Mostly unknown today, the last major outbreak of headhunting is reported to have been in 1990, following a land dispute between two tribes. Unfortunately, the forests have now mainly been cleared, longhouses, skull houses and Morungs have been torn down. As Nagaland now has one of the largest and most pious evangelical Christian populations in South Asia, these buildings have now mainly been replaced by churches, and tribes that would once compete to have the most heads, now compete on the size of their churches, with most agreeing this is progress. Chief Chen-O Khuzuthrupa of the Konyak tribe, who was 98 at the time, so being born in 1918, took 8 heads himself – the first at age 28, said on the matter;
“Change is probably for the better. When you look back, you feel nostalgia, and ache for those things which are gone. We had very solid customs and traditions. Our population was closely knit — there was always someone to help, and no one starved to death. Now people are like birds: they fly from one place to another. But I don’t know. Probably those old customs just don’t meet the requirements of today. I feel optimistic that most of these changes are ultimately for the good.”

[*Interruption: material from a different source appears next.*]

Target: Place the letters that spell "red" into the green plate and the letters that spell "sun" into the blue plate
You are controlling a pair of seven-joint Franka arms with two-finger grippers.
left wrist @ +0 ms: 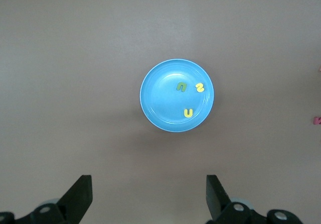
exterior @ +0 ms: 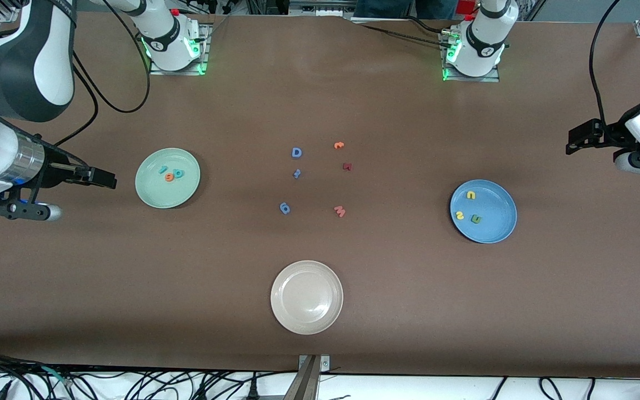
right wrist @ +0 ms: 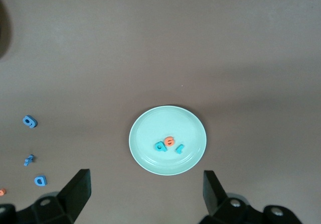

However, Chief Chen-O also stated, shrugging his shoulders, “I am just sad that when the missionaries came, anything that was non-western was called non-Christian, and so [seen as] savage”. I agree with his view here – a society where women had an equal role in society as men, where they respected their land and culture…. Yeah…. Really savage. The Christians caused the loss of so much Naga culture, there will likely be no more head-hunters in a decade. The Christians told the Naga tribes to throw out everything integral to Naga culture, not just the headhunting, but their art and tattooing, as well as making them bury their log drums and burn the mithun-horn trophies therefore destroying such important parts of their cultural identity.